→ **What you need to do**
Each entry must be given again exactly; images do not belong in the copy.
◇ ◇ ◇ ◇
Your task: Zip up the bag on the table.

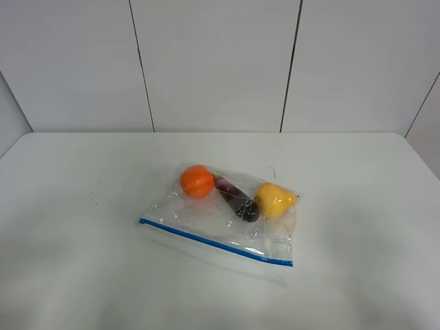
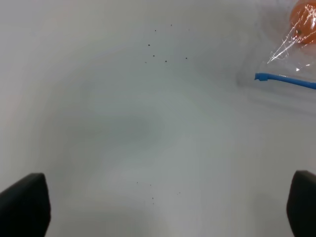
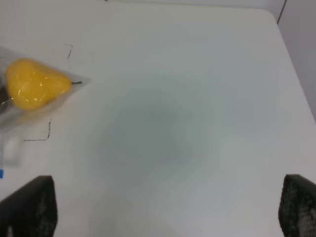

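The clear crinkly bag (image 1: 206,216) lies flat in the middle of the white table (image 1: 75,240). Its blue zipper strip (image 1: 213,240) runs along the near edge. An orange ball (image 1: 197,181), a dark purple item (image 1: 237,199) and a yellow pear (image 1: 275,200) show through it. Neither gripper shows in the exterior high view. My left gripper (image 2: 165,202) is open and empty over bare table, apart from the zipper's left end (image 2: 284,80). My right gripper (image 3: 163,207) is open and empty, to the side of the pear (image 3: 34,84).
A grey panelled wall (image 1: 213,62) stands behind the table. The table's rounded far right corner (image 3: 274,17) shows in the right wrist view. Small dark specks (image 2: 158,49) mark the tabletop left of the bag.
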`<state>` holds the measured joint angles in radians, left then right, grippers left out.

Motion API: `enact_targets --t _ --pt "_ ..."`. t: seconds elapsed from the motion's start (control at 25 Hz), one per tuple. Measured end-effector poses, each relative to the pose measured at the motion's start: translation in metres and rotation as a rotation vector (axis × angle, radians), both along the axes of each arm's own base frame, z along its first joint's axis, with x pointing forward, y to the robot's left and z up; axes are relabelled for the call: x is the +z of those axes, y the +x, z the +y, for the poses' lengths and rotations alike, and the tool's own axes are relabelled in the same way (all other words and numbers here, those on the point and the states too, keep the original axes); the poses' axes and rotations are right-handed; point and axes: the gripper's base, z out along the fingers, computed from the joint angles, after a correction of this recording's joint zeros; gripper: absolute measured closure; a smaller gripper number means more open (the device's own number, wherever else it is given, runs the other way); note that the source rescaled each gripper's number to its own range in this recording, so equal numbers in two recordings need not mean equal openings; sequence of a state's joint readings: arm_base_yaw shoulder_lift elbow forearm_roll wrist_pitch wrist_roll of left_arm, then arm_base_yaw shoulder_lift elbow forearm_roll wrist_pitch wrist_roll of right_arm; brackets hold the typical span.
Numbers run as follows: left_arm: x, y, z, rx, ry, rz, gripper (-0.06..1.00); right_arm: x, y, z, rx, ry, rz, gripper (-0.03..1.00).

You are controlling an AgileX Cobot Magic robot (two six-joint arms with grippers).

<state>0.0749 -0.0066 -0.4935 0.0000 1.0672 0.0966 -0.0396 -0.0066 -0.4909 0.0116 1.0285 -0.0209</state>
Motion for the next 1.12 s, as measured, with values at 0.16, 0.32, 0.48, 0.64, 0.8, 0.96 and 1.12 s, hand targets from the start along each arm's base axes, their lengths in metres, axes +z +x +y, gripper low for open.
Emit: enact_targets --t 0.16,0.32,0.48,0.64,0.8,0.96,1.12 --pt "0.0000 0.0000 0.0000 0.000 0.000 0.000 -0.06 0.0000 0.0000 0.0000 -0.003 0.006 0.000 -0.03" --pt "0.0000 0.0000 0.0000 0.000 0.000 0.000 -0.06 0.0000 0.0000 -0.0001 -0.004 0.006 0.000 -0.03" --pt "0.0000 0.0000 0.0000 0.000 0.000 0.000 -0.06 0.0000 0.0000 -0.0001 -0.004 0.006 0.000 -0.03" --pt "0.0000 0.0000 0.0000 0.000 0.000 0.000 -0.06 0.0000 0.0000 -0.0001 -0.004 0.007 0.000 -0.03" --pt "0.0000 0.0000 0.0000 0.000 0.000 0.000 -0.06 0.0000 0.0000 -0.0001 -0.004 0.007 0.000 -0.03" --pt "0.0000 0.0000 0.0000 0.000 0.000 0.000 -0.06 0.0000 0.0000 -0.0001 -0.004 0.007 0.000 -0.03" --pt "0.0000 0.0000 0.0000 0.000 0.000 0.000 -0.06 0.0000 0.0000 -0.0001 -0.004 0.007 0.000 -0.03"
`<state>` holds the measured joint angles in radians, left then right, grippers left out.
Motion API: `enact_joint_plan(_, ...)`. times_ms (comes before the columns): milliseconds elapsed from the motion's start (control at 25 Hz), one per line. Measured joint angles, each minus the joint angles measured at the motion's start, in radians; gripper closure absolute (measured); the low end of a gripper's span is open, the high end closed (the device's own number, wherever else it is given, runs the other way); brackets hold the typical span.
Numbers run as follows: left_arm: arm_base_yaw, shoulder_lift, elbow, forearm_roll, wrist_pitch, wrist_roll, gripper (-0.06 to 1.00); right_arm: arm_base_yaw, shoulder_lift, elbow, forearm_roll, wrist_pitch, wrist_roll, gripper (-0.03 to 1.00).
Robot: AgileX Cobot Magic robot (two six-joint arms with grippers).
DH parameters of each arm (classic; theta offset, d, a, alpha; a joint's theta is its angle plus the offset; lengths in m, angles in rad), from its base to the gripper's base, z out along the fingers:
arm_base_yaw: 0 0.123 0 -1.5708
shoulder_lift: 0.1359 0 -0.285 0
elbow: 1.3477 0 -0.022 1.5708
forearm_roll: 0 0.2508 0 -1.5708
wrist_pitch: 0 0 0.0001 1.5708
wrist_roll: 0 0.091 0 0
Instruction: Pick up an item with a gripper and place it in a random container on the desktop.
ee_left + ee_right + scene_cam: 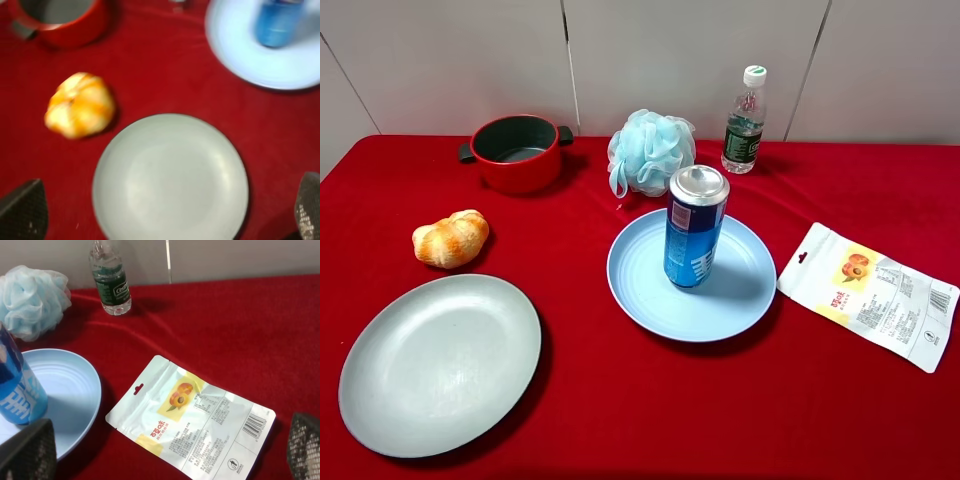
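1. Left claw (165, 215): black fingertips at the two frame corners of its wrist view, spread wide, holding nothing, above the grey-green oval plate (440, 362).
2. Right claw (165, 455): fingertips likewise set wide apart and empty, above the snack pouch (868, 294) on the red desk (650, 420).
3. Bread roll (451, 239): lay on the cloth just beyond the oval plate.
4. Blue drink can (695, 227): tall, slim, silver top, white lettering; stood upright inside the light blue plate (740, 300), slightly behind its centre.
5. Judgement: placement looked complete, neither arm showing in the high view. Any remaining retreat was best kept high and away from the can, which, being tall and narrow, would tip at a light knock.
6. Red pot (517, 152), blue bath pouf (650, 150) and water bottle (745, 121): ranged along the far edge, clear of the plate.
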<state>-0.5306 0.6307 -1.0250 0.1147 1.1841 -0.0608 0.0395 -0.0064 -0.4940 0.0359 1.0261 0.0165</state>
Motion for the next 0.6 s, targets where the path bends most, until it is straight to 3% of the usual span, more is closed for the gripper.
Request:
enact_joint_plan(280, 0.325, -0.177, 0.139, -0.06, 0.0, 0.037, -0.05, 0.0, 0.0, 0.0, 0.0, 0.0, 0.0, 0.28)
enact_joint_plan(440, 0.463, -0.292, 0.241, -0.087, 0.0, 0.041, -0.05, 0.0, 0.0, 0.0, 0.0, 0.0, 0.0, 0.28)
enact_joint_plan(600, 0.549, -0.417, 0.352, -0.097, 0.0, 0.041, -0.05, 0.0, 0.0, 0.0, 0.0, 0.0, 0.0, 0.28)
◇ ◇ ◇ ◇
→ **Written solution**
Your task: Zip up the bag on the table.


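The clear crinkly bag (image 1: 206,216) lies flat in the middle of the white table (image 1: 75,240). Its blue zipper strip (image 1: 213,240) runs along the near edge. An orange ball (image 1: 197,181), a dark purple item (image 1: 237,199) and a yellow pear (image 1: 275,200) show through it. Neither gripper shows in the exterior high view. My left gripper (image 2: 165,202) is open and empty over bare table, apart from the zipper's left end (image 2: 284,80). My right gripper (image 3: 163,207) is open and empty, to the side of the pear (image 3: 34,84).
A grey panelled wall (image 1: 213,62) stands behind the table. The table's rounded far right corner (image 3: 274,17) shows in the right wrist view. Small dark specks (image 2: 158,49) mark the tabletop left of the bag.
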`<state>` holds the measured joint angles in radians, left then right, grippers left out.

Motion API: `enact_targets --t _ --pt "_ ..."`. t: seconds elapsed from the motion's start (control at 25 Hz), one per tuple. Measured end-effector poses, each relative to the pose measured at the motion's start: translation in metres and rotation as a rotation vector (axis × angle, radians), both along the axes of each arm's own base frame, z along its first joint's axis, with x pointing forward, y to the robot's left and z up; axes are relabelled for the call: x is the +z of those axes, y the +x, z the +y, for the poses' lengths and rotations alike, and the tool's own axes are relabelled in the same way (all other words and numbers here, those on the point and the states too, keep the original axes); the poses' axes and rotations are right-handed; point and axes: the gripper's base, z out along the fingers, computed from the joint angles, after a correction of this recording's joint zeros; gripper: absolute measured closure; a smaller gripper number means more open (the device's own number, wherever else it is given, runs the other way); note that the source rescaled each gripper's number to its own range in this recording, so equal numbers in two recordings need not mean equal openings; sequence of a state's joint readings: arm_base_yaw shoulder_lift elbow forearm_roll wrist_pitch wrist_roll of left_arm, then arm_base_yaw shoulder_lift elbow forearm_roll wrist_pitch wrist_roll of right_arm; brackets hold the typical span.
Numbers run as follows: left_arm: x, y, z, rx, ry, rz, gripper (-0.06..1.00); right_arm: x, y, z, rx, ry, rz, gripper (-0.03..1.00).

You are controlling an AgileX Cobot Magic robot (two six-joint arms with grippers).

<state>0.0749 -0.0066 -0.4935 0.0000 1.0672 0.0966 -0.0396 -0.0066 -0.4909 0.0116 1.0285 -0.0209</state>
Motion for the next 1.12 s, as measured, with values at 0.16, 0.32, 0.48, 0.64, 0.8, 0.96 and 1.12 s, hand targets from the start along each arm's base axes, their lengths in metres, axes +z +x +y, gripper low for open.
Emit: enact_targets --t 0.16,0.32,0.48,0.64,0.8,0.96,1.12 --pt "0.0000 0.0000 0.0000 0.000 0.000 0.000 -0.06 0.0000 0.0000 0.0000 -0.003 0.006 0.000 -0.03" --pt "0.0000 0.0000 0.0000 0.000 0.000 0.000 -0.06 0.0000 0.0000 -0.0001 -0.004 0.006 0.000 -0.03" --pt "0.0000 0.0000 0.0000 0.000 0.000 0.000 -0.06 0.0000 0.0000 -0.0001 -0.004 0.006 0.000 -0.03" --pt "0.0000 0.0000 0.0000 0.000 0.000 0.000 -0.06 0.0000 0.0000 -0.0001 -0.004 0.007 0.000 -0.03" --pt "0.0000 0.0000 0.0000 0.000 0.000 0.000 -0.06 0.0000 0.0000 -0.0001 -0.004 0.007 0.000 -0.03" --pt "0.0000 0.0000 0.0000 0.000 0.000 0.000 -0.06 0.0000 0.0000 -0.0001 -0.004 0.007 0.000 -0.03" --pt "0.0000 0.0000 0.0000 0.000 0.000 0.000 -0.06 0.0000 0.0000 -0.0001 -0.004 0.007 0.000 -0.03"
`<state>` holds the measured joint angles in radians, left then right, grippers left out.
Motion API: `enact_joint_plan(_, ...)`. times_ms (comes before the columns): milliseconds elapsed from the motion's start (control at 25 Hz), one per line. Measured joint angles, each minus the joint angles measured at the motion's start, in radians; gripper closure absolute (measured); the low end of a gripper's span is open, the high end closed (the device's own number, wherever else it is given, runs the other way); brackets hold the typical span.
Numbers run as follows: left_arm: arm_base_yaw, shoulder_lift, elbow, forearm_roll, wrist_pitch, wrist_roll, gripper (-0.06 to 1.00); right_arm: arm_base_yaw, shoulder_lift, elbow, forearm_roll, wrist_pitch, wrist_roll, gripper (-0.03 to 1.00).
Robot: AgileX Cobot Magic robot (two six-joint arms with grippers).
DH parameters of each arm (classic; theta offset, d, a, alpha; a joint's theta is its angle plus the offset; lengths in m, angles in rad), from its base to the gripper's base, z out along the fingers:
arm_base_yaw: 0 0.123 0 -1.5708
shoulder_lift: 0.1359 0 -0.285 0
elbow: 1.3477 0 -0.022 1.5708
forearm_roll: 0 0.2508 0 -1.5708
wrist_pitch: 0 0 0.0001 1.5708
wrist_roll: 0 0.091 0 0
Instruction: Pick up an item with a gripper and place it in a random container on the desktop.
ee_left + ee_right + scene_cam: 
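1. Left claw (165, 215): black fingertips at the two frame corners of its wrist view, spread wide, holding nothing, above the grey-green oval plate (440, 362).
2. Right claw (165, 455): fingertips likewise set wide apart and empty, above the snack pouch (868, 294) on the red desk (650, 420).
3. Bread roll (451, 239): lay on the cloth just beyond the oval plate.
4. Blue drink can (695, 227): tall, slim, silver top, white lettering; stood upright inside the light blue plate (740, 300), slightly behind its centre.
5. Judgement: placement looked complete, neither arm showing in the high view. Any remaining retreat was best kept high and away from the can, which, being tall and narrow, would tip at a light knock.
6. Red pot (517, 152), blue bath pouf (650, 150) and water bottle (745, 121): ranged along the far edge, clear of the plate.
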<state>-0.5306 0.6307 -1.0250 0.1147 1.1841 -0.0608 0.0395 -0.0064 -0.4940 0.0359 1.0261 0.0165</state>
Motion for the next 0.6 s, targets where the path bends most, until it is straight to 3% of the usual span, more is closed for the gripper.
Request:
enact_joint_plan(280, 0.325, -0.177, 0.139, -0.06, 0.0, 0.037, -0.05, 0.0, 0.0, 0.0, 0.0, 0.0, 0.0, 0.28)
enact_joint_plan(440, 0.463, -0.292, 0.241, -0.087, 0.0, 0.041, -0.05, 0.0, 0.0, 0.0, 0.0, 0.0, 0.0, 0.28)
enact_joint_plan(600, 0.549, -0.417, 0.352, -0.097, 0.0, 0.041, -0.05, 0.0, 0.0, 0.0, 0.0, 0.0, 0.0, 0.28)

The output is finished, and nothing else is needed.